(The data begins)
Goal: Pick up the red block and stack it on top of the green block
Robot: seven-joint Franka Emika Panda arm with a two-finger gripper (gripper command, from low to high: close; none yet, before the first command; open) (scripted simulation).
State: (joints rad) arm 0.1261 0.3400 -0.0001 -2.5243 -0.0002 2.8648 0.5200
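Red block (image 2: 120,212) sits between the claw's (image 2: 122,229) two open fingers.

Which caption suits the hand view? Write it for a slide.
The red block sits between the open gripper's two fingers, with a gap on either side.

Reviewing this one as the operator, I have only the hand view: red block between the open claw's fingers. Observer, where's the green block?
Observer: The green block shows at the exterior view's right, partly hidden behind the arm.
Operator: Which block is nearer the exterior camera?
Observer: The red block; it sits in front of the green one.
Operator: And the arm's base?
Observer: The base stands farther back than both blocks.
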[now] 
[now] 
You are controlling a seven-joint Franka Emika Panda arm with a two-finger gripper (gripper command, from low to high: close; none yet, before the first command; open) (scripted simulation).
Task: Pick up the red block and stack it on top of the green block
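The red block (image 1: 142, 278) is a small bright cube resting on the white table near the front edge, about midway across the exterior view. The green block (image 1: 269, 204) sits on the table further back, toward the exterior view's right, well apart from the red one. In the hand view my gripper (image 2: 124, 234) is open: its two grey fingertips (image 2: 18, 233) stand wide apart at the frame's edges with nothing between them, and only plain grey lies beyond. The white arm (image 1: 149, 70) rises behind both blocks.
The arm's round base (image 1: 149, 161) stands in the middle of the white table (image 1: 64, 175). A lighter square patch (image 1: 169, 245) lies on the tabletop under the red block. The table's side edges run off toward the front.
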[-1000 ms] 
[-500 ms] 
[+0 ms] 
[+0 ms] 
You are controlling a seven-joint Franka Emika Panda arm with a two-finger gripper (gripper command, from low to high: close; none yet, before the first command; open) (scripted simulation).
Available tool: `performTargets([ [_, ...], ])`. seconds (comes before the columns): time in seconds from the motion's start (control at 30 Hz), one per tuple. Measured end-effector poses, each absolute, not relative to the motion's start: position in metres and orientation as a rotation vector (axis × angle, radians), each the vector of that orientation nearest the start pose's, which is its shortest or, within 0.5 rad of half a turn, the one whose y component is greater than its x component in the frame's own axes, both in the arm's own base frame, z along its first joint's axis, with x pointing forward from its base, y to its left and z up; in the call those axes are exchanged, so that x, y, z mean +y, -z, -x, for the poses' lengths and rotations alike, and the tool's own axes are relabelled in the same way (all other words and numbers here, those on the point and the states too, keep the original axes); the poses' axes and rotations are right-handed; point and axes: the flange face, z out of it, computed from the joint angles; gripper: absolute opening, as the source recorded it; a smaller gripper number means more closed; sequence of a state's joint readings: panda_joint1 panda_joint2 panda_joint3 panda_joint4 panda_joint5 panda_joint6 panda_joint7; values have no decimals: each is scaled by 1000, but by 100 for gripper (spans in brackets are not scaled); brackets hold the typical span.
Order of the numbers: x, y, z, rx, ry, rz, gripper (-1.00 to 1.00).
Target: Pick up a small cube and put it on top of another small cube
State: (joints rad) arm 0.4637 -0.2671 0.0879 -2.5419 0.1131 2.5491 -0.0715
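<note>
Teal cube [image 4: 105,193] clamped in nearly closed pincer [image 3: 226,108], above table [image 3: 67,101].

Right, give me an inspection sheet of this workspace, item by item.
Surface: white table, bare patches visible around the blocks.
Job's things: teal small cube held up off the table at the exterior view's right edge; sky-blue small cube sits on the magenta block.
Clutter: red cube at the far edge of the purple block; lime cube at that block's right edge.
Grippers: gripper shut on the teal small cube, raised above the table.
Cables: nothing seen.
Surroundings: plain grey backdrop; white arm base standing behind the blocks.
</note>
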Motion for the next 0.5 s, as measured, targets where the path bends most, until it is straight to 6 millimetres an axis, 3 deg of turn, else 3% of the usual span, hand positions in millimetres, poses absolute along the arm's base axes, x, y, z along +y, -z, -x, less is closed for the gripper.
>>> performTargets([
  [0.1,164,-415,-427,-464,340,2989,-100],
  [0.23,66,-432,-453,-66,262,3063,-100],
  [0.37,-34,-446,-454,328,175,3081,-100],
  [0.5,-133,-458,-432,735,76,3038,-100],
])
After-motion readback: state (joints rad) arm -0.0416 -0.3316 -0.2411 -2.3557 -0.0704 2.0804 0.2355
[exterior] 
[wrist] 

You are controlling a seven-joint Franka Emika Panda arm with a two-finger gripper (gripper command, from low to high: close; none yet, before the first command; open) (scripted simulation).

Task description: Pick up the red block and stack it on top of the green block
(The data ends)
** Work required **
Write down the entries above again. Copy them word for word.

** Answer space **
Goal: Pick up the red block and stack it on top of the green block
Robot: seven-joint Franka Emika Panda arm with a two-finger gripper (gripper command, from low to high: close; none yet, before the first command; open) (scripted simulation).
State: (joints rad) arm 0.1261 0.3400 -0.0001 -2.5243 -0.0002 2.8648 0.5200
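Red block (image 2: 120,212) sits between the claw's (image 2: 122,229) two open fingers.

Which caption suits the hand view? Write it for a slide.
The red block sits between the open gripper's two fingers, with a gap on either side.

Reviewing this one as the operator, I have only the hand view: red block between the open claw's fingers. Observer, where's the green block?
Observer: The green block shows at the exterior view's right, partly hidden behind the arm.
Operator: Which block is nearer the exterior camera?
Observer: The red block; it sits in front of the green one.
Operator: And the arm's base?
Observer: The base stands farther back than both blocks.
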[now] 
[now] 
You are controlling a seven-joint Franka Emika Panda arm with a two-finger gripper (gripper command, from low to high: close; none yet, before the first command; open) (scripted simulation).
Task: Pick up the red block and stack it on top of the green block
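The red block (image 1: 142, 278) is a small bright cube resting on the white table near the front edge, about midway across the exterior view. The green block (image 1: 269, 204) sits on the table further back, toward the exterior view's right, well apart from the red one. In the hand view my gripper (image 2: 124, 234) is open: its two grey fingertips (image 2: 18, 233) stand wide apart at the frame's edges with nothing between them, and only plain grey lies beyond. The white arm (image 1: 149, 70) rises behind both blocks.
The arm's round base (image 1: 149, 161) stands in the middle of the white table (image 1: 64, 175). A lighter square patch (image 1: 169, 245) lies on the tabletop under the red block. The table's side edges run off toward the front.
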[-1000 ms] 
[-500 ms] 
[+0 ms] 
[+0 ms] 
You are controlling a seven-joint Franka Emika Panda arm with a two-finger gripper (gripper command, from low to high: close; none yet, before the first command; open) (scripted simulation).
Available tool: `performTargets([ [_, ...], ])`. seconds (comes before the columns): time in seconds from the motion's start (control at 30 Hz), one per tuple. Measured end-effector poses, each absolute, not relative to the motion's start: position in metres and orientation as a rotation vector (axis × angle, radians), each the vector of that orientation nearest the start pose's, which is its shortest or, within 0.5 rad of half a turn, the one whose y component is greater than its x component in the frame's own axes, both in the arm's own base frame, z along its first joint's axis, with x pointing forward from its base, y to its left and z up; in the call those axes are exchanged, so that x, y, z mean +y, -z, -x, for the poses' lengths and rotations alike, and the tool's own axes are relabelled in the same way (all other words and numbers here, those on the point and the states too, keep the original axes); the poses' axes and rotations are right-handed; point and axes: the flange face, z out of it, computed from the joint angles; gripper: absolute opening, as the source recorded it; a smaller gripper number means more closed; sequence of a state's joint readings: panda_joint1 panda_joint2 panda_joint3 panda_joint4 panda_joint5 panda_joint6 panda_joint7; values have no decimals: each is scaled by 1000, but by 100 for gripper (spans in brackets are not scaled); brackets hold the typical span.
Order of the numbers: x, y, z, rx, ry, rz, gripper (-1.00 to 1.00).
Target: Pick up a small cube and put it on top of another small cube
State: (joints rad) arm 0.4637 -0.2671 0.0879 -2.5419 0.1131 2.5491 -0.0715
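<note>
Teal cube [image 4: 105,193] clamped in nearly closed pincer [image 3: 226,108], above table [image 3: 67,101].

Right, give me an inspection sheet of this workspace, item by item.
Surface: white table, bare patches visible around the blocks.
Job's things: teal small cube held up off the table at the exterior view's right edge; sky-blue small cube sits on the magenta block.
Clutter: red cube at the far edge of the purple block; lime cube at that block's right edge.
Grippers: gripper shut on the teal small cube, raised above the table.
Cables: nothing seen.
Surroundings: plain grey backdrop; white arm base standing behind the blocks.
</note>
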Motion for the next 0.5 s, as measured, targets where the path bends most, until it is straight to 6 millimetres an axis, 3 deg of turn, else 3% of the usual span, hand positions in millimetres, poses absolute along the arm's base axes, x, y, z along +y, -z, -x, less is closed for the gripper.
>>> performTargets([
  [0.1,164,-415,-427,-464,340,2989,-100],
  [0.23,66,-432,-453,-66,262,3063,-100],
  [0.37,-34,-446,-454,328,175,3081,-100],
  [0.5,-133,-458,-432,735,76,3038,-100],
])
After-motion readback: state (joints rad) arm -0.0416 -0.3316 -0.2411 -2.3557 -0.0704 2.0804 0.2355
[exterior] 
[wrist] 

You are controlling a seven-joint Franka Emika Panda arm with a two-finger gripper (gripper command, from low to high: close; none yet, before the first command; open) (scripted simulation).

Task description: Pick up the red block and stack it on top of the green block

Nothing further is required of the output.